Экономический базис путинской России полностью исчерпал себя, и чтобы реанимировать экономику, необходимы хоть какие-то перемены.
Статья главы российского Следственного комитета Александра Бастрыкина о необходимости противостояния «гибридной информационной войне», которая якобы развязана против России цивилизованным миром и прежде всего — Соединенными Штатами, буквально в первые же часы после своей публикации вызвала оживленную реакцию в самых различных медиа, в том числе и в лояльных власти. Кто-то видит в предложениях Бастрыкина программу антиконституционного переворота, кто-то считает, что современная Россия и так уже напоминает страну, которую описывает глава Следственного комитета. Но важнее понять, какие причины побудили Бастрыкина выступить со статьей, в которой, по сути, очерчивается быстрый путь превращения России даже не в современный Китай, нет — а в современную Северную Корею.
А причины эти вполне банальны — речь идет о страхе. Самом обыкновенном страхе, который обычно и приводит к «закручиванию гаек». Люди, которые сейчас занимают различные должности в российском руководстве, не сильно отличаются друг от друга с точки зрения отношения к этому закручиванию. Отличия — в том, кто боится краха режима и в том, кто уверен, что с ним ничего не произойдет.
Бастрыкин выступает со своими предложениями в схожий исторический период. Экономический базис путинской России полностью исчерпал себя и для того, чтобы реанимировать экономику, необходимы хоть какие-то перемены, для которых демонтаж самого режима — хоть и не достаточное, но необходимое условие. Да, может сложиться впечатление, что сам режим спасается только драконовскими политическими методами и антиконституционным переворотом — но, как и во времена Горбачева, такой переворот может привести к неожиданному расколу элит, продемонстрировать нарастающий паралич государственной машины и лишь ускорить крах. То, что предлагает Бастрыкин, нужно было делать раньше. Намного раньше. Хотя бы ограничивать тот же Интернет по китайскому образцу или вводить уголовное наказание за «неправильные взгляды» на российскую историю и государственность — при цене нефти в 120 долларов за баррель это было бы воспринято вполне благосклонно большей частью общества, потому что стало бы частью пакета обмена прав на улучшение жизни. А в ситуации, когда жизнь ухудшается, а ограничения нарастают, это обычно и приводит к появлению все большего количества недовольных, с которыми уже не может справиться ни один Следственный комитет.

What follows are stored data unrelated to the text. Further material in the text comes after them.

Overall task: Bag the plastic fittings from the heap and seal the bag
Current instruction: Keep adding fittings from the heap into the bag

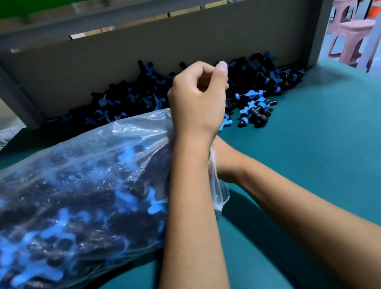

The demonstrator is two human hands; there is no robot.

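Observation:
A clear plastic bag (74, 197) full of black and blue fittings lies on its side on the green table (323, 174), its neck pointing right. The bunched neck (220, 189) emerges at my right hand (225, 166). That hand is mostly hidden behind my left forearm and seems to grip the neck. My left hand (198, 96) is raised above the bag's mouth, in front of the heap of fittings (129, 96). Its fingers are curled and its thumb is pressed to the forefinger. Nothing shows between them.
The heap lies against a grey board (147, 50) at the back of the table, inside a grey metal frame (327, 10). A few loose fittings (255, 108) lie in front of it. Pink and orange stools (350, 31) stand beyond the right edge.

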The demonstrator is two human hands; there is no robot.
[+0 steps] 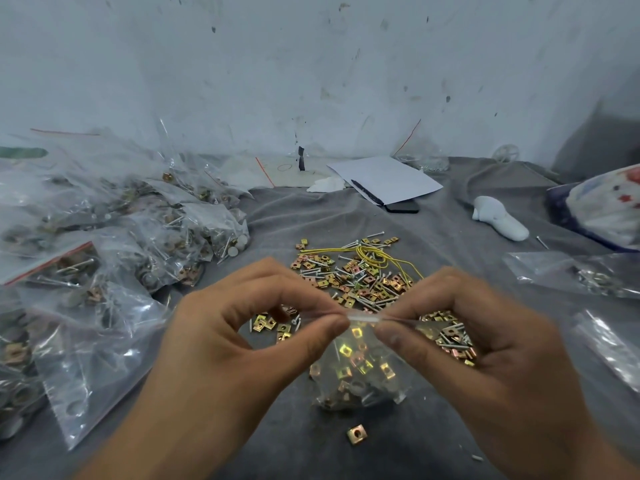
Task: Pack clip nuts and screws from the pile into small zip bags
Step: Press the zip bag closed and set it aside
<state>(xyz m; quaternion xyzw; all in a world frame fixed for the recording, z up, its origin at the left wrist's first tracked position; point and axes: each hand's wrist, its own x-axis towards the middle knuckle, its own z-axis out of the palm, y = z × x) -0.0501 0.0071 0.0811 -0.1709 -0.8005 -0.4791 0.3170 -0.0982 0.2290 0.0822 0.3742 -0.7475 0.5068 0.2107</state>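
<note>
- Zip bag (360, 368) hangs between both hands, mouth up; the zip strip (365, 318) runs left-right, straight across from one set of fingers to the other.
- Left hand (242, 337): thumb and forefinger pinch the strip's left end; other fingers curled, holding nothing else that shows.
- Right hand (485, 344): thumb and forefinger pinch the strip's right end; loose clip nuts and screws (453, 344) lie in the cupped palm just behind the pinch.
- The bag's load of clip nuts sags below the fingers, its bottom touching the grey cloth surface (433, 220).
- The pile (360, 271) lies beyond the fingers, nearer the right hand.
- One stray clip nut (356, 434) sits below the bag, on the near side.
- Judgement: the seal is the step in hand; the next move likely runs along the strip's long axis, pinch sliding sideways.
- Filled bags (114, 237) heap well off to the left of the left fingers.
</note>
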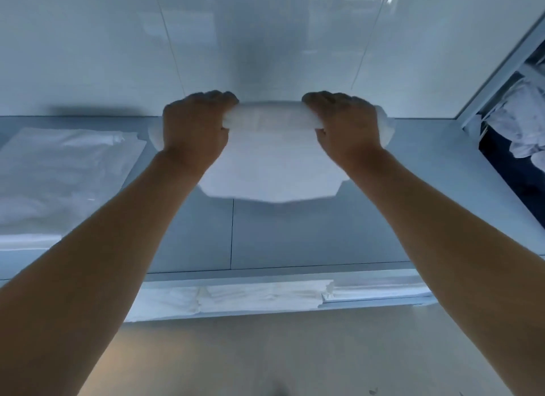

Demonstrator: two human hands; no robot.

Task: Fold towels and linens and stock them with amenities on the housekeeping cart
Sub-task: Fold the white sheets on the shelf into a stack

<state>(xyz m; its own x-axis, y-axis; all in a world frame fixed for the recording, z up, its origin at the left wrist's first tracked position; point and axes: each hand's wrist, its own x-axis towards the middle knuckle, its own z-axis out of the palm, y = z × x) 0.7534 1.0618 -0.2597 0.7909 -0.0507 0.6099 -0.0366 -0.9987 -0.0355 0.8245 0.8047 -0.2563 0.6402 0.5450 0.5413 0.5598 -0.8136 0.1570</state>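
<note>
A glossy white wall [265, 41] closes off the upper frame directly behind the flat grey worktop [295, 233]. At left, a stack of folded white linens [65, 171] covers the worktop. Its centre foreground is bare below the partly rolled white towel [271, 147]. At right, a dark bin of crumpled white laundry [522, 124] borders the worktop.

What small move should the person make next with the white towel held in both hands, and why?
Probably lower the towel flat onto the grey tabletop. The left hand and right hand grip its bunched top edge, and its lower part appears to hang above the surface, unfolded.
</note>
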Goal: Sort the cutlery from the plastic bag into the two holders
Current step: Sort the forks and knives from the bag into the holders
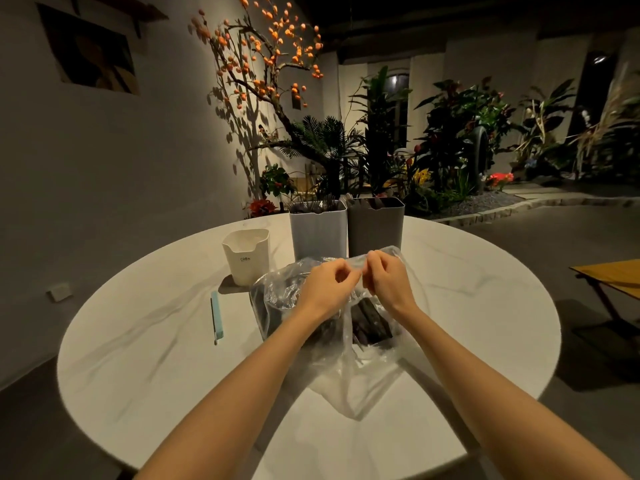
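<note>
Round white marble worktop (145, 341) carries the clear crumpled plastic bag (346, 372) of dark cutlery (369, 323), just before the two tall holders (318, 230). Left hand (327, 284) and right hand (388, 278) pinch its mouth; best parted gently, evenly.

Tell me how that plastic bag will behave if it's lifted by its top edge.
The bag is thin and crumpled, so probably floppy. The dark cutlery inside would likely sag and slide to the bottom. Both hands, left and right, pinch the film; it may slip.
</note>
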Motion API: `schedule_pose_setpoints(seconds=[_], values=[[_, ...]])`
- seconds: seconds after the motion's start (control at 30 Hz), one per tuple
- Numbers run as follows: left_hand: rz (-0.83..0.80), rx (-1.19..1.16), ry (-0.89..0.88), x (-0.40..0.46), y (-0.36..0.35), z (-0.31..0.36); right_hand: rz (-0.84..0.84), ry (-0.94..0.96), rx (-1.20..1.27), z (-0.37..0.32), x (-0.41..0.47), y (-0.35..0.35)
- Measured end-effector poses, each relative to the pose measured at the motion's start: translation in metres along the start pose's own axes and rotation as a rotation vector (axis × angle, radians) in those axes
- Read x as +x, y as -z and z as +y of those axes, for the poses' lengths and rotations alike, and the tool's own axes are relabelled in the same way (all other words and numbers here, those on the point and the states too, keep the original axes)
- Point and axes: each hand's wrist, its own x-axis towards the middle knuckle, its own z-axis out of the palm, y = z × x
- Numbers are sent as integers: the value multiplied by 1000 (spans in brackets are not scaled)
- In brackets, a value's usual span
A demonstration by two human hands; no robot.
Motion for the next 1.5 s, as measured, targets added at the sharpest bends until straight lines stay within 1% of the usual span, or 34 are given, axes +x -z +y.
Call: schedule_pose_setpoints(seconds=[0.07, 0.17, 0.23, 0.37, 0.47, 0.57, 0.67, 0.77, 0.83, 0.9, 0.97, 1.03, 1.17, 1.27, 1.33, 1.4, 1.47, 1.5], values=[[19, 102, -9, -7, -3, -9, -14, 1, -66, 7, -7, 2], [160, 294, -13, -13, -2, -20, -61, 7, -221, 13, -13, 5], [200, 337, 1, -14, 1, -25, -101, 6, -396, 16, -14, 9], [237, 388, 20, -15, 7, -32, -236, -81, -751, 13, -20, 12], [192, 329, 43, -14, 7, -36, -294, -130, -914, 9, -23, 10], [107, 226, 92, -13, 7, -36, -352, -143, -974, 3, -23, 5], [4, 164, 110, -11, 7, -36, -475, -144, -1049, -3, -23, -3], [-97, 241, 128, -10, 5, -37, -598, -199, -1120, -12, -20, -8], [-142, 369, 116, -9, 3, -36, -680, -241, -1123, -20, -14, -9], [-157, 436, 105, -10, 3, -35, -755, -303, -1057, -26, -7, -9], [-137, 384, 118, -12, 5, -32, -790, -336, -1029, -28, -2, -11], [-110, 298, 123, -16, 7, -29, -808, -340, -1061, -28, 0, -14], [-94, 256, 47, -19, 7, -30, -828, -357, -1044, -32, 1, -14], [8, 145, 20, -19, 7, -32, -796, -421, -953, -39, 2, -6], [83, 113, -16, -19, 7, -32, -792, -469, -874, -39, 3, 0], [175, 134, -90, -18, 5, -31, -776, -536, -791, -39, 2, 6], [269, 105, -182, -19, 5, -28, -754, -547, -754, -36, 1, 13], [288, 66, -233, -20, 6, -25, -741, -545, -742, -36, 0, 16]])
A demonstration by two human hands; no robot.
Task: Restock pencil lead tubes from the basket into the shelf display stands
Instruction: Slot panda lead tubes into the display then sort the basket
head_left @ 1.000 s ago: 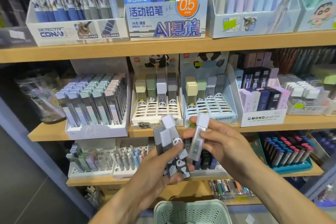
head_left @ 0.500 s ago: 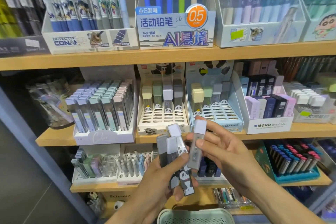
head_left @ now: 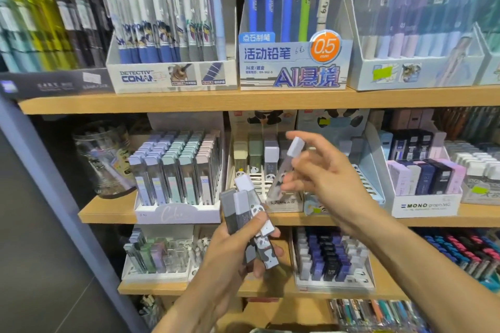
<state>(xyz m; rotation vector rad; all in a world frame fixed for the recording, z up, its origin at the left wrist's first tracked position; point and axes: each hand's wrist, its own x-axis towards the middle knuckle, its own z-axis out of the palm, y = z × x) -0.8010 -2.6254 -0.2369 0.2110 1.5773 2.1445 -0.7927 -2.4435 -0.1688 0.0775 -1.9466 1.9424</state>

И потом китайские коммунисты — когда придумали свой отцензурированный Интернет — занимались на самом деле не ограничениями, а послаблениями. Потому что в маоистском Китае существовала строжайшая цензура на любую информацию извне — и то, что в КНР вообще разрешили доступ к Всемирной паутине — это демонстрация либерализации одного из самых бесчеловечных режимов недавнего прошлого. ЦК КПК ничего у своих сограждан не отбирал, он лишь предоставил им возможность пользоваться Интернетом — да, с ограничениями, но предоставил. А Бастрыкин пытается у российских граждан возможность беспрепятственного доступа к сети отобрать.
Но никакого другого ответа на вопрос как реагировать на снижение нефтяных цен и ухудшение экономической ситуации в стране у него, очевидно, нет. И у тех, кто согласен с его позицией, тоже. В ближайшее время эти сторонники радикальных мер будут бороться с теми, кто считает, что ничего делать не надо, россияне и без всяких репрессий любят Путина, само собой все рассосется. И тот, и другой подход ошибочен, но сторонников третьего — необходимости срочного реформирования страны и ее возвращения в цивилизованный мир — практически нет ни в российской власти, ни в большей части российского общества.